20 years ago, a handful of hobbyists saved an unusual plane from wreck : the Douglas DC3. This aircraft was built in 1943. It took part in the Normandy Landings, the Berlin Airlift, it belonged to an African dictator and carried a bunch of french officials. Since 1991, the association France DC3 takes care of this old plane. TARGO met Gabriel Evêque, the pilot of the machine.

With his leather jacket and his old cap stuck on his head, Gabriel Evêque gets closer to a huge plane flanked by two big propellers. At 83 years old he is almost as old as the plane. The retired man has been a pilot for 50 years. Now he dedicates himself to his passion : looking after the beloved Douglas DC3 standing behind him. Today, the historical plane lies in a hangar in a Parisian airport. The pilot is about to inspect the plane for today’s flight, an aerial meeting in Blois in the center of France. An usual day.

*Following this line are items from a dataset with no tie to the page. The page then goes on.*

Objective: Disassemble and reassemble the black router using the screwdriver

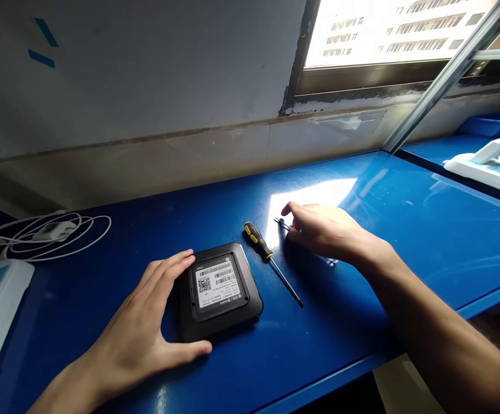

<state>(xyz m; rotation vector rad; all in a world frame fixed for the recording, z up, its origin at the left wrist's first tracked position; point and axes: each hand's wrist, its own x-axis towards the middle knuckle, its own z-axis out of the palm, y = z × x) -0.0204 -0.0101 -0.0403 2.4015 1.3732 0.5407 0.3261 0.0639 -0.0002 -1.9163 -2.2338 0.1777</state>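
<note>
A black square electronic box (250, 310) lies on the blue table, its side with the white barcode label facing up. My left hand (146, 322) spans the left side of the box, with fingertips at its far-left corner and the thumb along its near edge. To the right of the box rests a screwdriver (258, 238) with a black-and-yellow handle, its shaft pointing toward me. Just beyond it, my right hand (323, 230) is closed on thin metal tweezers (281, 223); their two tips point left, and the rest is hidden by the hand.
Coiled white cable with a plug (55, 230) lies at the far left, beside a white power strip (12, 287). Small shiny pieces (331, 261) show under my right wrist. A metal frame post (443, 80) stands at the back right, near another white device (487, 169).
</note>
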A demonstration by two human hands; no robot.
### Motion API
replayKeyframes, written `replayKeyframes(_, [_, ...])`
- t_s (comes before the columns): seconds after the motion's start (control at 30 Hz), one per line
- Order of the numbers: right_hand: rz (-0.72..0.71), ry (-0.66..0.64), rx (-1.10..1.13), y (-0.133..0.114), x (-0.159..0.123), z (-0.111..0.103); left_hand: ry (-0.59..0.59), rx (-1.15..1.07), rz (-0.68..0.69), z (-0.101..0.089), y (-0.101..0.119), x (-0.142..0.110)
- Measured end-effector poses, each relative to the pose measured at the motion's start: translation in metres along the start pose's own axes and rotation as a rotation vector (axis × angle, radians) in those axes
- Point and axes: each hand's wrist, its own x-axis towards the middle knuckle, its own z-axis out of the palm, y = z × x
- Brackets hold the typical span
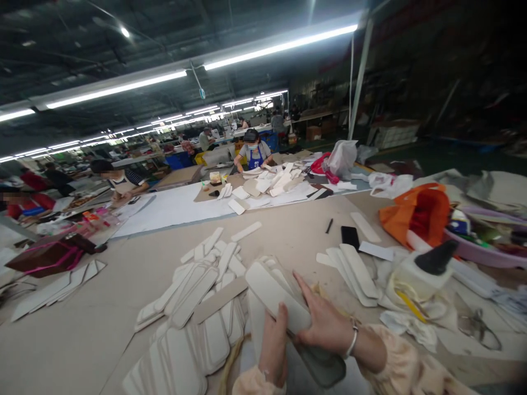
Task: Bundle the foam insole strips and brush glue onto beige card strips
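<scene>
A long white panel with rounded corners (269, 288) is held at a tilt in front of me. My left hand (275, 343) closes on its near edge, thumb laid along the top. From the other side my right hand (327, 323), wearing a bracelet, grips its right end between thumb and fingers. Directly below that hand lies a dark grey-green rounded piece (323, 365). Beside my left hand spread many similar white panels (193, 285) in overlapping heaps. Another fan of white pieces (352, 274) rests to the right of the hands.
On the right stand a plastic bottle with a black nozzle (424, 274), an orange bag (420, 214) and a purple basin (486, 252). A black phone (349, 237) lies ahead. Across the worktable (288, 222), a co-worker in a blue apron (255, 156) handles white pieces; another person (123, 181) is at left.
</scene>
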Motion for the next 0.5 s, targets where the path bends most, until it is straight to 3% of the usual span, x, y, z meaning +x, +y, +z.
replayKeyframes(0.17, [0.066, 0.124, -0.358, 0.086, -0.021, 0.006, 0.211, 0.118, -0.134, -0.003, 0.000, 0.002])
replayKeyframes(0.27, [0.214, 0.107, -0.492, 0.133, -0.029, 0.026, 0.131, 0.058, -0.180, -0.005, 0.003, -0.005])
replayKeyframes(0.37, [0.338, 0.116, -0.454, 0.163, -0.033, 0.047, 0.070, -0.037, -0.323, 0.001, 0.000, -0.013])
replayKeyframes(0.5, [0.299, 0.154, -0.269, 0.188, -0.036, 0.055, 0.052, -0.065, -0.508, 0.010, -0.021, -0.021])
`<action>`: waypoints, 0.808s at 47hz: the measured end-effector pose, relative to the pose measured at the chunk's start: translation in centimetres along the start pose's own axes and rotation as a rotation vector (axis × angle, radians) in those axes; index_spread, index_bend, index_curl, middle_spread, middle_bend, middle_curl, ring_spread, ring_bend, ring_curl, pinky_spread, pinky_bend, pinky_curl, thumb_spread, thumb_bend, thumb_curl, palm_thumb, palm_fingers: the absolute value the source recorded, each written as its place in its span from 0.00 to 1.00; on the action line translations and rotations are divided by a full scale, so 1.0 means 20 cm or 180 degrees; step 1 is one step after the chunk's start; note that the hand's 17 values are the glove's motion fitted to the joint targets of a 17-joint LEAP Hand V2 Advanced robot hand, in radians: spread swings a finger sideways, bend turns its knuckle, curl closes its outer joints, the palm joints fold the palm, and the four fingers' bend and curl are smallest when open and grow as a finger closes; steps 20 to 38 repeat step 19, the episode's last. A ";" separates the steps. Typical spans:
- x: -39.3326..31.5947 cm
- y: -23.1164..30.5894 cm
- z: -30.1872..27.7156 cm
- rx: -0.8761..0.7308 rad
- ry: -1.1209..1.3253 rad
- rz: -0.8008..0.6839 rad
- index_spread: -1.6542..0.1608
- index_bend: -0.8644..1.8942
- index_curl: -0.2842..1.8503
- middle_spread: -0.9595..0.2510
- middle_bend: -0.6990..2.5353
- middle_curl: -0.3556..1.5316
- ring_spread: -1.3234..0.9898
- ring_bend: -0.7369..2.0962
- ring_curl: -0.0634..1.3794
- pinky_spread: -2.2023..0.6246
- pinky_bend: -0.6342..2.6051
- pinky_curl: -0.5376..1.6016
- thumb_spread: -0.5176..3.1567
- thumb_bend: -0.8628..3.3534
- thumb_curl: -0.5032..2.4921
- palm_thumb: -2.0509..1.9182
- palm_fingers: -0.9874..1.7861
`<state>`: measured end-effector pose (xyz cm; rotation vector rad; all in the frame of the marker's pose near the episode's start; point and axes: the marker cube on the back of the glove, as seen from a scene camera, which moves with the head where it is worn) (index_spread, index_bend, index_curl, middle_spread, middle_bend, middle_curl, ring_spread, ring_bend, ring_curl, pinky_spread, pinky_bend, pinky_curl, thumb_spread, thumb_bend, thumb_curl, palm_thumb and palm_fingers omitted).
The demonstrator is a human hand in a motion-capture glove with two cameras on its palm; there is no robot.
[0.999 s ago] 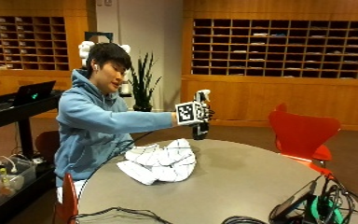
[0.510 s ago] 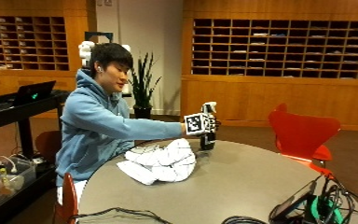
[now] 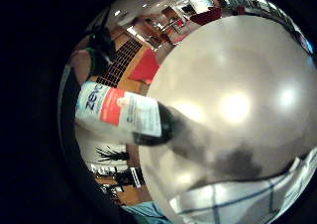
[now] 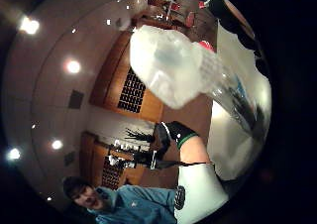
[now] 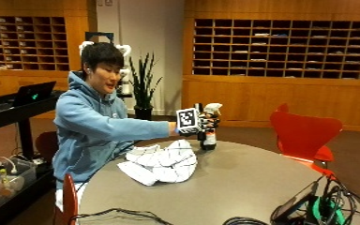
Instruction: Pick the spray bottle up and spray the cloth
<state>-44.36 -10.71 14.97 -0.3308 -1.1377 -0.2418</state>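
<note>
Gripping spray bottle [image 5: 208,131] upright, gloved right hand [image 5: 200,123] wraps fingers round its body; bottle base on or just above table [image 5: 255,178], beside cloth [image 5: 161,161]. Pickup apparently barely begun; lifting, aiming nozzle at cloth, spraying judged still outstanding.

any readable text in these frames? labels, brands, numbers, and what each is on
"ZEP" (only partly legible, last letter cut off): white part of the label on the spray bottle, little finger side palm view.
Red panel and small print on the same label: too blurred to read.
Spray bottle in the outside view, held by the right hand: label too small to read.
Nothing else legible.
</note>
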 end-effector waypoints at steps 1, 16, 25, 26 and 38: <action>0.00 0.02 -0.02 0.0014 -0.0026 -0.0003 0.75 0.32 0.28 0.67 0.28 0.39 0.50 0.42 0.32 0.74 0.37 0.45 0.34 0.19 0.35 0.69 0.61; -0.06 0.13 -0.14 0.0074 -0.0038 -0.0097 0.73 0.34 0.24 0.68 0.28 0.39 0.50 0.42 0.30 0.76 0.36 0.43 0.37 0.20 0.32 0.68 0.60; -0.07 0.13 -0.15 0.0072 0.0010 -0.0136 0.74 0.34 0.23 0.68 0.28 0.39 0.50 0.42 0.30 0.76 0.36 0.43 0.37 0.20 0.32 0.69 0.60; -0.07 0.13 -0.15 0.0072 0.0010 -0.0136 0.74 0.34 0.23 0.68 0.28 0.39 0.50 0.42 0.30 0.76 0.36 0.43 0.37 0.20 0.32 0.69 0.60; -0.07 0.13 -0.15 0.0072 0.0010 -0.0136 0.74 0.34 0.23 0.68 0.28 0.39 0.50 0.42 0.30 0.76 0.36 0.43 0.37 0.20 0.32 0.69 0.60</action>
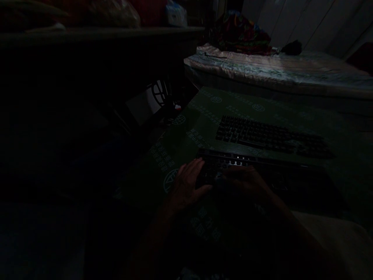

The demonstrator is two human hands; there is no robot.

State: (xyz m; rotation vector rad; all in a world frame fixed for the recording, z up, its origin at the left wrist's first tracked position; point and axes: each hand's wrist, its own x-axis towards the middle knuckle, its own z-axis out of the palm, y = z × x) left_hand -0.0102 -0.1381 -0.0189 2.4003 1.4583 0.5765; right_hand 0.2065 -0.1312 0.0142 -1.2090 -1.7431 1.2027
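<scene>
A black keyboard point(309, 182) lies on a dark green printed sheet, with part of its key area bare of keycaps. My left hand point(188, 182) grips its left end, fingers stretched along the side and thumb at the front edge. Over the left part of the key area, my right hand point(243, 179) has its fingers bent together. Whatever they hold is lost in the dark. Behind the keyboard, many loose black keycaps point(262, 134) are laid out in rows.
The green sheet point(192, 144) carries pale lettering and round emblems. Beyond it stands a bed point(279, 72) with a heap of patterned cloth point(243, 35). At upper left, a shelf or tabletop point(116, 33) holds bags. Below it a dark wheel-like frame point(159, 93) shows. The room is very dim.
</scene>
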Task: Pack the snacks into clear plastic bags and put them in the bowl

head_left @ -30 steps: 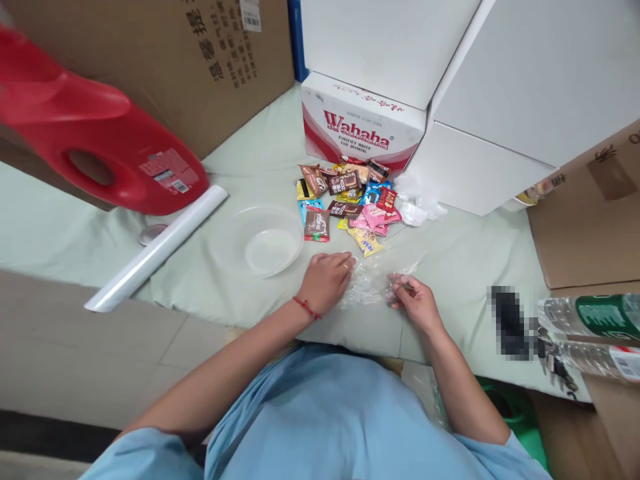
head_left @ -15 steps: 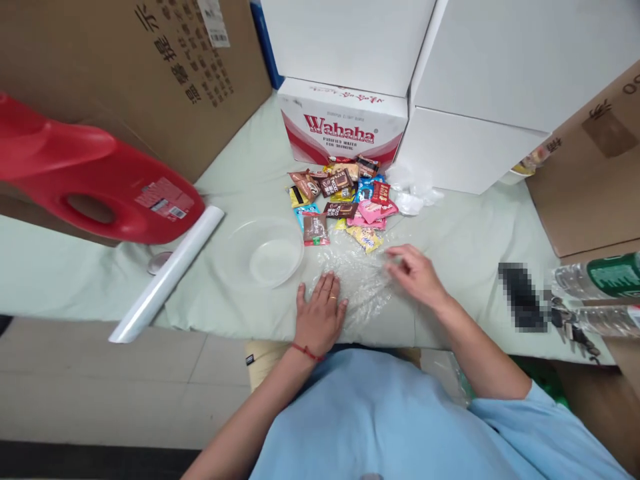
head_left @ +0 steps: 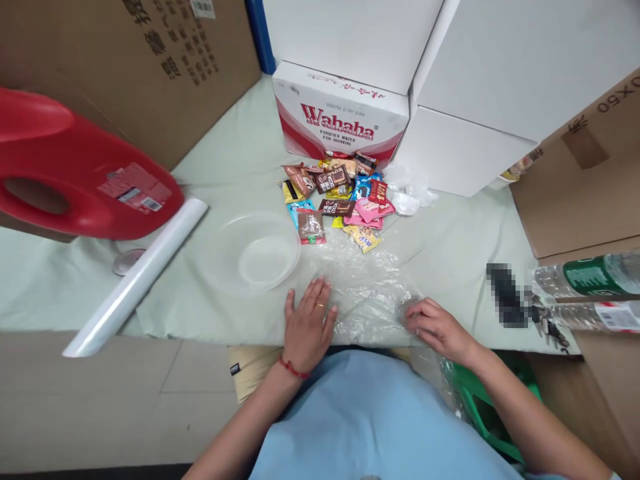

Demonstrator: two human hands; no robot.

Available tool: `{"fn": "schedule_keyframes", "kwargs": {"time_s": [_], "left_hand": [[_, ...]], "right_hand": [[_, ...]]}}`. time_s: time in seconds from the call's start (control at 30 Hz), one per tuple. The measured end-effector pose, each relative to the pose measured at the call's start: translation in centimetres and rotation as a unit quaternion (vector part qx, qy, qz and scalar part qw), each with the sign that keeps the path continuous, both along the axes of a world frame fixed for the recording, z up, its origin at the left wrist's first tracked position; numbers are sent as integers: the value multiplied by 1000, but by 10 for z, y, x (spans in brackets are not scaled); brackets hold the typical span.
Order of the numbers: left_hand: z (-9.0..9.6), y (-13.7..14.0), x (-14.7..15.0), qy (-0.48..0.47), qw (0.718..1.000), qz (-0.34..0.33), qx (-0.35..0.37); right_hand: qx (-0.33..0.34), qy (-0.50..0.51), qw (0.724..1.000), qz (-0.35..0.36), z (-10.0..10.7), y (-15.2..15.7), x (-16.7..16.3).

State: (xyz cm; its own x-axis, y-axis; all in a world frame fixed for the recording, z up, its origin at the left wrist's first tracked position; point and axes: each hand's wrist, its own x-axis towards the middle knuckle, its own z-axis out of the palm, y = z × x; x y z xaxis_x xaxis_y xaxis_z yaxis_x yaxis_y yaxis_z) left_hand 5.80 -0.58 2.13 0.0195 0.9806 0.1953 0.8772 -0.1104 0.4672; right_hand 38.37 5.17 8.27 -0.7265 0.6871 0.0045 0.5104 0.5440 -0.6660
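In the head view, the left hand (head_left: 307, 327) is pressing palm-down near the front edge of the surface (head_left: 460, 233), on the left part of a clear plastic sheet (head_left: 367, 303). Its grip is standing open, fingers extended, thumb apart, with nothing enclosed. The right hand (head_left: 434, 327) is bending its fingers in toward the thumb at the sheet's right end, also near the front edge. Its grip is nearly closed; whether plastic is being pinched cannot be told.

The sheet is lying wrinkled between the hands, extending back toward a pile of wrapped snacks (head_left: 337, 208). A clear bowl (head_left: 267, 260) is sitting just left of the pile. A crumpled white bag (head_left: 413, 193) is lying at the pile's right side, and a Wahaha box (head_left: 340, 123) is standing directly behind it.

Toward the surface's left end, a white roll (head_left: 137, 277) is lying diagonally, its nearer end projecting past the front edge. A red jug (head_left: 100, 167) is leaning across behind it. Near the front right corner, two bottles (head_left: 597, 277) are lying on their sides, with keys (head_left: 550, 330) and a pixelated black object (head_left: 507, 300) lying just left of them.
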Motion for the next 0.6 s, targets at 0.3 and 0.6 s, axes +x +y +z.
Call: {"fn": "schedule_keyframes", "kwargs": {"time_s": [0.3,0.6], "left_hand": [[0,-15,-9,13,998,-63,3],[8,-8,-22,-109,993,33,9]], "right_hand": [[-5,19,979,-203,25,8,26],[102,-20,990,91,17,24,-95]]}}
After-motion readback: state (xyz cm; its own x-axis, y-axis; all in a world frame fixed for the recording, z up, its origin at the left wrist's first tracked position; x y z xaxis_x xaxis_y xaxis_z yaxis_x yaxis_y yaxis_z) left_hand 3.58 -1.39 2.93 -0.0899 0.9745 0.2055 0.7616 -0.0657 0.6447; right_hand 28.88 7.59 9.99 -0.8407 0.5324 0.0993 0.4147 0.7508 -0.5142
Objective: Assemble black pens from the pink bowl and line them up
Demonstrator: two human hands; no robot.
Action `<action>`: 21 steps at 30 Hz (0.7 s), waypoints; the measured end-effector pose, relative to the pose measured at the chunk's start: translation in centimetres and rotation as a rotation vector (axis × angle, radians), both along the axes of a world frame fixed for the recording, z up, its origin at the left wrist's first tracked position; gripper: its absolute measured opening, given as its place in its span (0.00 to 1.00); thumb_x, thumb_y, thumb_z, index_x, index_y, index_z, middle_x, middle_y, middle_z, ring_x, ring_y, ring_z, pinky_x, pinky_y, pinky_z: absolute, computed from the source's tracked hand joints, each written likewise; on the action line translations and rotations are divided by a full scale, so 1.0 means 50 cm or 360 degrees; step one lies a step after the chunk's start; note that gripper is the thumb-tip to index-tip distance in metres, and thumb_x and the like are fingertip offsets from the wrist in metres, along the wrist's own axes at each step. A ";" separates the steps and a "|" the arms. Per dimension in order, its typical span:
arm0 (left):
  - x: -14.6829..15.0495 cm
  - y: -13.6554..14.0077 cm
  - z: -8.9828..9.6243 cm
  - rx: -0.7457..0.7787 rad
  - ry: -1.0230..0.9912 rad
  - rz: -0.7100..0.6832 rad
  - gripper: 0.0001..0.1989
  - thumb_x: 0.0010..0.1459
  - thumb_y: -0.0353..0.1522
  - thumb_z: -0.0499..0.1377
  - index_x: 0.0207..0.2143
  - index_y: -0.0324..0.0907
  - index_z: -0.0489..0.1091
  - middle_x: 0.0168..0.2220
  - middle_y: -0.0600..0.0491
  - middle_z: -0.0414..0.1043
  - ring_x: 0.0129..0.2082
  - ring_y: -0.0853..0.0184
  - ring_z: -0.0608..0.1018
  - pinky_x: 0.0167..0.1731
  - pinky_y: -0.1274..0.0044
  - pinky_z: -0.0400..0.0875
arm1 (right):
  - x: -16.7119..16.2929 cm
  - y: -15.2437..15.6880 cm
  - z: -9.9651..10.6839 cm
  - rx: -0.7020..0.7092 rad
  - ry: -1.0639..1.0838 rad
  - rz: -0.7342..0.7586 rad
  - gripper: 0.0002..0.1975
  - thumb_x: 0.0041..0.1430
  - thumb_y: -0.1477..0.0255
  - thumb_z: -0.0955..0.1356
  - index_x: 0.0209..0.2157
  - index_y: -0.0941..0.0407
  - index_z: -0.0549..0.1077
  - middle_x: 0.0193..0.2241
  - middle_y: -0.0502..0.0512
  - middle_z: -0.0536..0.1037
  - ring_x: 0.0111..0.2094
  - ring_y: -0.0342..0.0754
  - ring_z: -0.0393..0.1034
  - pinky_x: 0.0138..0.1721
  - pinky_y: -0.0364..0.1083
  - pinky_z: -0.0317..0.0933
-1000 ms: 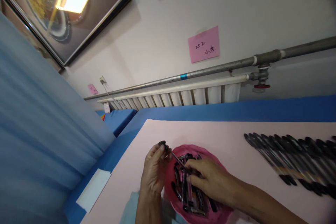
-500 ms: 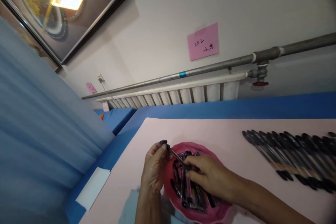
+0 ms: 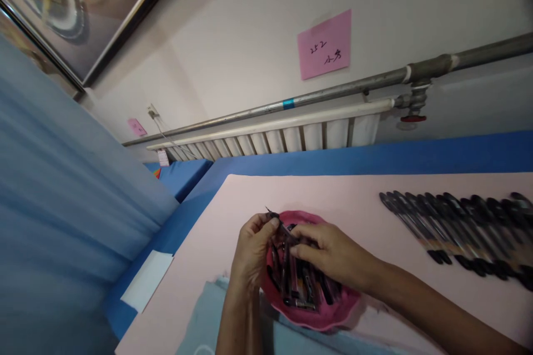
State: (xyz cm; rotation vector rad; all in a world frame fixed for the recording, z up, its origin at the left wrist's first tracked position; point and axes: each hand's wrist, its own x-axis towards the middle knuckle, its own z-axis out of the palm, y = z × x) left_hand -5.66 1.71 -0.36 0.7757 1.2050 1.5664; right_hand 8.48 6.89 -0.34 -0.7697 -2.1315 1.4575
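Note:
A slim pen with a dark front end and thin pointed tip [image 3: 285, 228] is held slantwise over the bowl by both hands. My left hand [image 3: 253, 247] pinches its upper front part, the tip sticking out past the fingers. My right hand [image 3: 327, 244] grips its lower end between thumb and fingers. Under the hands stands a pink bowl [image 3: 352, 304] with a wavy rim. Inside it lie several dark and clear pen parts [image 3: 306, 288], partly covered by my right hand.
To the right, a row of black-capped pens [image 3: 458, 227] lies side by side on the pink sheet [image 3: 200, 255]. A white paper [image 3: 146, 282] is at the left edge. Light blue cloth [image 3: 208, 316] shows below the bowl. A radiator [image 3: 287, 138] runs along the wall behind.
My hands have come closer together on the pen. A thin tip now shows above my left fingers, where a rounded black end showed before. The camera view has tilted slightly.

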 end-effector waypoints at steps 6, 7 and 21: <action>0.005 0.002 -0.005 -0.0068 0.0199 0.0030 0.09 0.45 0.34 0.61 0.27 0.36 0.68 0.22 0.56 0.67 0.22 0.74 0.68 0.26 0.80 0.62 | 0.005 0.014 -0.004 0.0040 -0.0072 -0.0001 0.03 0.49 0.73 0.64 0.26 0.56 0.69 0.20 0.47 0.68 0.23 0.43 0.62 0.24 0.42 0.54; 0.005 0.002 -0.006 -0.0122 0.0253 0.0029 0.09 0.46 0.34 0.60 0.28 0.37 0.67 0.23 0.56 0.67 0.23 0.74 0.68 0.26 0.80 0.62 | 0.007 0.021 -0.006 0.0052 -0.0094 -0.0033 0.04 0.49 0.72 0.64 0.26 0.56 0.69 0.20 0.47 0.68 0.23 0.43 0.62 0.24 0.42 0.54; 0.004 -0.038 0.009 -0.0756 0.1905 -0.0847 0.09 0.35 0.25 0.53 0.19 0.41 0.73 0.17 0.53 0.68 0.17 0.68 0.65 0.21 0.76 0.56 | 0.018 0.050 -0.013 0.0219 -0.0183 -0.0281 0.05 0.50 0.71 0.64 0.22 0.56 0.67 0.17 0.44 0.63 0.20 0.41 0.57 0.23 0.40 0.51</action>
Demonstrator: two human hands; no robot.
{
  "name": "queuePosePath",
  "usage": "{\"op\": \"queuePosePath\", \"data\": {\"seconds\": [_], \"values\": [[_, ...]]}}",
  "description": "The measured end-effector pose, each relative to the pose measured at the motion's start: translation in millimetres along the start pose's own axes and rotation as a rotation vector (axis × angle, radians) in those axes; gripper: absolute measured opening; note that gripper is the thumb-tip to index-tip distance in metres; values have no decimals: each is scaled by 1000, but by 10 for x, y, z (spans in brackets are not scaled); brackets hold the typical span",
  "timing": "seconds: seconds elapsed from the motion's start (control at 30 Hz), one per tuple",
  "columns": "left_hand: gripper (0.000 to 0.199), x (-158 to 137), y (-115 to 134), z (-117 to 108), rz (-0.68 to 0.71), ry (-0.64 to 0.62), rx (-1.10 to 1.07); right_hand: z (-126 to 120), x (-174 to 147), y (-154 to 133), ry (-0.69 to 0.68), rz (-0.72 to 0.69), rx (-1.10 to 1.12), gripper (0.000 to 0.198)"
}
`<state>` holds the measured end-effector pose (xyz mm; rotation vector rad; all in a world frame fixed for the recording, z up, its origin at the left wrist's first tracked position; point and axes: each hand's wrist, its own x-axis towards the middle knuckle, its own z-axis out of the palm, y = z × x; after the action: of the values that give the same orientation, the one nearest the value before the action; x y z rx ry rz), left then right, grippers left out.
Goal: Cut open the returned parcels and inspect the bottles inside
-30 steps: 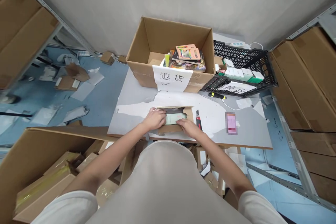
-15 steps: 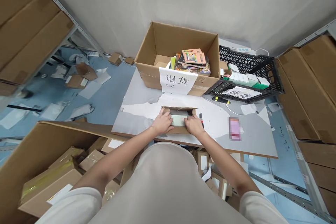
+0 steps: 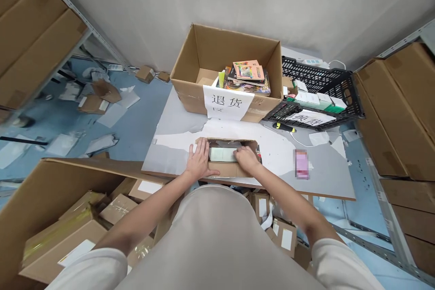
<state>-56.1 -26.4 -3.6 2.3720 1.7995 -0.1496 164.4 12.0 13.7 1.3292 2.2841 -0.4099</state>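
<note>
Head view shows a small open cardboard parcel (image 3: 227, 156) lying at the near edge of the grey desk (image 3: 176, 118), right in front of the person. Inside it lies a pale green flat item (image 3: 222, 154), partly hidden by the hands. The left hand (image 3: 200, 161) rests flat on the parcel's left end, fingers spread and straight, pinching nothing. The right hand (image 3: 247, 159) is curled over the parcel's right side with its fingertips down inside the opening, touching the pale green item; whether they pinch it cannot be told.

Behind the parcel stands a large open cardboard box (image 3: 204, 59) with a white paper sign (image 3: 227, 103) on its front and a stack of colourful books (image 3: 247, 77) inside. Just beside it to the right sits a black plastic crate (image 3: 343, 95) holding small white and green boxes. A blurred pink object (image 3: 301, 164) lies on the desk well to the right of the parcel. Down at the left, a big carton (image 3: 41, 199) holds more taped parcels.
</note>
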Motion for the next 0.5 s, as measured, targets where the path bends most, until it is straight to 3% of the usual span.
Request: {"op": "queuePosePath", "data": {"seconds": [0.17, 0.27, 0.37, 0.5], "values": [[113, 31, -20, 34, -13, -58, -11, 96, 499, 50, -207, 58, -14, 75], [114, 47, -5, 25, -29, -74, 1, 163, 620, 113, -262, 62, -56, 91], [115, 57, 4, 17, -34, -87, 8, 204, 591, 136, -211, 0, -86, 95], [115, 55, 1, 20, -31, -92, 7, 296, 525, 129, -92, -52, -145, 82]]}}
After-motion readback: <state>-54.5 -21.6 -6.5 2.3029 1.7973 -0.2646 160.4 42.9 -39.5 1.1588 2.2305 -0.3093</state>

Between the man and the machine, it’s an old story. “One day, a friend told me : there is a DC3 which is being sold for nothing and it might be taken apart if we don’t do anything. So with a few others, we got together and we bought it” says the pilot. “We were mad, completely mad.” Since 20 years, the organisation France DC3 takes care of this unique piece.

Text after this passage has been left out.